### To do:
Counting only lines that contain the string "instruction", how many are there in the data? Say the number alone.

Source records:
+++++
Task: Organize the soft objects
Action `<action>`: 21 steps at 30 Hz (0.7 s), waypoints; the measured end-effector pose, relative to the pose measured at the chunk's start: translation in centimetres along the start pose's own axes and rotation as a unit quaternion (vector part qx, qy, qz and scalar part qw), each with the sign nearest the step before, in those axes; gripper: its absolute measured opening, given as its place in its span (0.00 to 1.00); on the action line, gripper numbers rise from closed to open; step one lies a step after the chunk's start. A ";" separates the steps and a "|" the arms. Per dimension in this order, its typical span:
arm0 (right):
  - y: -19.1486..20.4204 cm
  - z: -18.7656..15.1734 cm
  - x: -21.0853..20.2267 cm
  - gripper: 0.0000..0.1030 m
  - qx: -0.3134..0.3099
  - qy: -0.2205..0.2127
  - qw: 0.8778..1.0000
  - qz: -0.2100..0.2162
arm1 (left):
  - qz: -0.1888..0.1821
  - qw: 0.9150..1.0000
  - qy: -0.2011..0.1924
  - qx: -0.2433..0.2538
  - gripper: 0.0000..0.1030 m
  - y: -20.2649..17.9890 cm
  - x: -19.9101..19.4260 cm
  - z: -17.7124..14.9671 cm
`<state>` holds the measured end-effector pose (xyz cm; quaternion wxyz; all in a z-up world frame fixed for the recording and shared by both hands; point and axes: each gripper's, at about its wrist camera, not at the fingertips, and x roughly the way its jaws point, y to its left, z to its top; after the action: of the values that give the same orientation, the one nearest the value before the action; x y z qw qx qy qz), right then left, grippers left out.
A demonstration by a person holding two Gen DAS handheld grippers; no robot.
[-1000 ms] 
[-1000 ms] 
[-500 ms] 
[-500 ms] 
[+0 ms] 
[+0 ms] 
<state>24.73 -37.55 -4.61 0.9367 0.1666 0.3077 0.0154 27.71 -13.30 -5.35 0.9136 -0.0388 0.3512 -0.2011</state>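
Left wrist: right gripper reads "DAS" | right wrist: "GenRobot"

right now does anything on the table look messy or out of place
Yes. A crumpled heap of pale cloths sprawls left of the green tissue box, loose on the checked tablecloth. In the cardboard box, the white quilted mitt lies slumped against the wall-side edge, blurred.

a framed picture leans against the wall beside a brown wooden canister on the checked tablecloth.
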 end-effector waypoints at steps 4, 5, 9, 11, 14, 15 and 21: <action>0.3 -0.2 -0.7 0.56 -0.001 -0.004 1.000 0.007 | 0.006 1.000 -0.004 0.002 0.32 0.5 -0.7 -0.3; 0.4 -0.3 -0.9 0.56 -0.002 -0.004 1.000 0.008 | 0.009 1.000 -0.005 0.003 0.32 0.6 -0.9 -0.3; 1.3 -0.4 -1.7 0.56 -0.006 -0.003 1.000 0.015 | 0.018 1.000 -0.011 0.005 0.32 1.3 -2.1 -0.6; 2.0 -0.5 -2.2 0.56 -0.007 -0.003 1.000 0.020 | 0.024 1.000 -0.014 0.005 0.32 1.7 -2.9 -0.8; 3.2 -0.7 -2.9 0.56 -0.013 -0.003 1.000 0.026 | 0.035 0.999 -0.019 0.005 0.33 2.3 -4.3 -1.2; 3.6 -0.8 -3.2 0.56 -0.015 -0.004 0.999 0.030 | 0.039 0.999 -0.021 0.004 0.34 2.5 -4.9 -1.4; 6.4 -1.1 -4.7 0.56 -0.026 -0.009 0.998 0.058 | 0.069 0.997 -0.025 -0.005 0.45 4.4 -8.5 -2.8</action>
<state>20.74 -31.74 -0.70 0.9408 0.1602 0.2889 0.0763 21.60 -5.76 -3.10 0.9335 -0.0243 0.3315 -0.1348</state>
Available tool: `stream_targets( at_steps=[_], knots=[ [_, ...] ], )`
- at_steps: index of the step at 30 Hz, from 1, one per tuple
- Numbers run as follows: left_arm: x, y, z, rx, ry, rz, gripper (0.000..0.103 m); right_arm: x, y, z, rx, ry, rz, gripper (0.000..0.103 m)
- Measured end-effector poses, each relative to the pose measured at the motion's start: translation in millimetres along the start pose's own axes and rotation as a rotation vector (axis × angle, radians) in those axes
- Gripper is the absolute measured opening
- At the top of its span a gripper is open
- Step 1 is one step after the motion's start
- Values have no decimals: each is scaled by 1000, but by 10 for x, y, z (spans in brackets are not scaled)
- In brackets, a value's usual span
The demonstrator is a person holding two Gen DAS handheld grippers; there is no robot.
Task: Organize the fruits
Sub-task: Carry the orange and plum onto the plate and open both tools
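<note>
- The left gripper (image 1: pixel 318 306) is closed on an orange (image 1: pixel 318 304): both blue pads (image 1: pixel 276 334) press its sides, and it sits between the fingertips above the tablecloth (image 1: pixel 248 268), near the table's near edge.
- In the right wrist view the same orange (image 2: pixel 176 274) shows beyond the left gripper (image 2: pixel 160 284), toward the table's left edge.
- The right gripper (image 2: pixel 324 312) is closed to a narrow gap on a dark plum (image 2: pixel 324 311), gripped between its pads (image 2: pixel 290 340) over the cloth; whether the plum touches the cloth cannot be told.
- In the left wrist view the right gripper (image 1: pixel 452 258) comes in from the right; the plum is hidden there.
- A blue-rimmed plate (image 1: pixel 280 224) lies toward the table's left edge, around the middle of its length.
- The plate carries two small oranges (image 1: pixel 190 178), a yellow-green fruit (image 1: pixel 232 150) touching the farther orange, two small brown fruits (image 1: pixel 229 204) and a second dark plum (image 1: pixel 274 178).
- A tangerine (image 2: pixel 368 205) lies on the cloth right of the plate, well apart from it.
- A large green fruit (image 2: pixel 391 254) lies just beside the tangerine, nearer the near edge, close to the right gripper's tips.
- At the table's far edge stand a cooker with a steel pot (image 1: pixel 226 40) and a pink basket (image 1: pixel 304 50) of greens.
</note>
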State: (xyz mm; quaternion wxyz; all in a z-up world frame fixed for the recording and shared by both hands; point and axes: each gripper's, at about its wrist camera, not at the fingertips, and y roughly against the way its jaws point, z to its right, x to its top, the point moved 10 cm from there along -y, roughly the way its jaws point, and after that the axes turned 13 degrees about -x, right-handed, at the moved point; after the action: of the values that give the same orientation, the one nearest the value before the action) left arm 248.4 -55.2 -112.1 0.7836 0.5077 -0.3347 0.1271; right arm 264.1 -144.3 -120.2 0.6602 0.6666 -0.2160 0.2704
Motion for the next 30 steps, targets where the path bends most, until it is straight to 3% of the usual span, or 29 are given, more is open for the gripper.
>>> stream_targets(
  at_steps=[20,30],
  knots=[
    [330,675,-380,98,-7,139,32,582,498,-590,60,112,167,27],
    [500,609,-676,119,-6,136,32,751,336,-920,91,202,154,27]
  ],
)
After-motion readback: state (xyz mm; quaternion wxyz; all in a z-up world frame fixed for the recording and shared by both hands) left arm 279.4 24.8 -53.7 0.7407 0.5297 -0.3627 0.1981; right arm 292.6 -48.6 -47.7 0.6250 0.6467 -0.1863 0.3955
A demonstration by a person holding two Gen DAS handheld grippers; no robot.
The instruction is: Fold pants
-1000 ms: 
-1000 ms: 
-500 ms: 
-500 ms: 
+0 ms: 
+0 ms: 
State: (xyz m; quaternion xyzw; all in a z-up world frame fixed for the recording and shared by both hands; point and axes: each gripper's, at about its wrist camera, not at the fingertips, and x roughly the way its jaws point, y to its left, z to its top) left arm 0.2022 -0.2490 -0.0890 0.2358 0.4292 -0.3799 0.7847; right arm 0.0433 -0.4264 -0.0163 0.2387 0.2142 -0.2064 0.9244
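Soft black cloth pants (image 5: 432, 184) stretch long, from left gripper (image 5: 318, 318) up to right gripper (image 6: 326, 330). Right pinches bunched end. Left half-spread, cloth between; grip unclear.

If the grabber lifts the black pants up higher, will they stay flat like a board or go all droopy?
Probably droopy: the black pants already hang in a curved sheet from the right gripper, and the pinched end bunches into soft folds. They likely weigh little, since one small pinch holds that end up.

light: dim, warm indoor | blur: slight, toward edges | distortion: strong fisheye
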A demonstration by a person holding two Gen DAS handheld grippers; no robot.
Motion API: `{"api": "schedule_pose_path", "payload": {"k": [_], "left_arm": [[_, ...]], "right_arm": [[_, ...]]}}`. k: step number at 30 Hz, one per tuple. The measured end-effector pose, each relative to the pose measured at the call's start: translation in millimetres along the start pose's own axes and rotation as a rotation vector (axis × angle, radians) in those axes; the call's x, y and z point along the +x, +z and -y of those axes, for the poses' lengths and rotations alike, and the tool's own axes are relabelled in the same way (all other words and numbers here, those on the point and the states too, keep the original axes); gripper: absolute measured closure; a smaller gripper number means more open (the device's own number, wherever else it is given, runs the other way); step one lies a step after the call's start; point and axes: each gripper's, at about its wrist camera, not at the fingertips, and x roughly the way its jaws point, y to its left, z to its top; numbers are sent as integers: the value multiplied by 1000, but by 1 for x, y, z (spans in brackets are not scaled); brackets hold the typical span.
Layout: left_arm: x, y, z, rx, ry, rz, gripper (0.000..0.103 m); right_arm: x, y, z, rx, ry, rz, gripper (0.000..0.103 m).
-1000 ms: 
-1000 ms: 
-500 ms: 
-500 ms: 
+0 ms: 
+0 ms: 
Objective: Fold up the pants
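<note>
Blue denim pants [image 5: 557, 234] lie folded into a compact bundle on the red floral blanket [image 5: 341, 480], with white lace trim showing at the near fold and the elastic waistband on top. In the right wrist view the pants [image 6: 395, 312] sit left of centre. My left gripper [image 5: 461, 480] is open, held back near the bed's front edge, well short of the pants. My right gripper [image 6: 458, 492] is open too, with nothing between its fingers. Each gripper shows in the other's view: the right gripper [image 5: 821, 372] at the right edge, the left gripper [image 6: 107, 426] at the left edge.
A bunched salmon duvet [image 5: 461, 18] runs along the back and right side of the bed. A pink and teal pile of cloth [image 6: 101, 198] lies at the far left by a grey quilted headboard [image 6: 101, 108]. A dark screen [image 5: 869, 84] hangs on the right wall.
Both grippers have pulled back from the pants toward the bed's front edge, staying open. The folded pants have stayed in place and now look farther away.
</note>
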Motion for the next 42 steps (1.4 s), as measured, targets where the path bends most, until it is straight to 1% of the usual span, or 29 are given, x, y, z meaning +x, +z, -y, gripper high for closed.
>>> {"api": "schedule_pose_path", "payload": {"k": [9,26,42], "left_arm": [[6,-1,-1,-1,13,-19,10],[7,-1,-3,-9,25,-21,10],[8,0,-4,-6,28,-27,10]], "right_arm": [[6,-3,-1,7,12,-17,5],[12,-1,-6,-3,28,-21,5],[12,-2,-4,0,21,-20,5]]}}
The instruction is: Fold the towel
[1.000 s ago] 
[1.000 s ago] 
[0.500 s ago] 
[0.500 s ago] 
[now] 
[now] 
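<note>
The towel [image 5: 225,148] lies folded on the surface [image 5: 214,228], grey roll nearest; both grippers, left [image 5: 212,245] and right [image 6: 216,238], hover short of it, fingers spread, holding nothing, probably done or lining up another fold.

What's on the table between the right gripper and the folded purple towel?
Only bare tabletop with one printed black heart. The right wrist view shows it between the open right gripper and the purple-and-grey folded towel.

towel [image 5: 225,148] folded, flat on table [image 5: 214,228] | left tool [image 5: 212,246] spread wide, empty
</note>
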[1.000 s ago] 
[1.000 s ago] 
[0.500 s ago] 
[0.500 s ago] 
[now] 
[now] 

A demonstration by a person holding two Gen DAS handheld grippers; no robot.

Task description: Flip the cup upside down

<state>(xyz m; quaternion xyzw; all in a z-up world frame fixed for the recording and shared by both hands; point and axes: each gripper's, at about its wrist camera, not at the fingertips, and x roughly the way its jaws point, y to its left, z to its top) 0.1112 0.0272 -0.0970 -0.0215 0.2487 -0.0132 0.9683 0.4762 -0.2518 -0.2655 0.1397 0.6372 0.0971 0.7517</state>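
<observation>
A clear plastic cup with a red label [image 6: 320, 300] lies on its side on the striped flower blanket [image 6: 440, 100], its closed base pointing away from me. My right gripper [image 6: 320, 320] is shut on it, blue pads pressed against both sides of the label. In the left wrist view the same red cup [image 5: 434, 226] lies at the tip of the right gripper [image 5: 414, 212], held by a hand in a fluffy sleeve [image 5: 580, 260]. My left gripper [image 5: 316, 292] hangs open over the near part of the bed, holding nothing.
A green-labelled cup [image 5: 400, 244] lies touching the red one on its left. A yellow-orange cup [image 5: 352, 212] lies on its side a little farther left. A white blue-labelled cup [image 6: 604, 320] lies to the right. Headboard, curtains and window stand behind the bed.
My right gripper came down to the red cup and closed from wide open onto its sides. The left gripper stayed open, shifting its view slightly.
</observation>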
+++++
### Output of the task:
2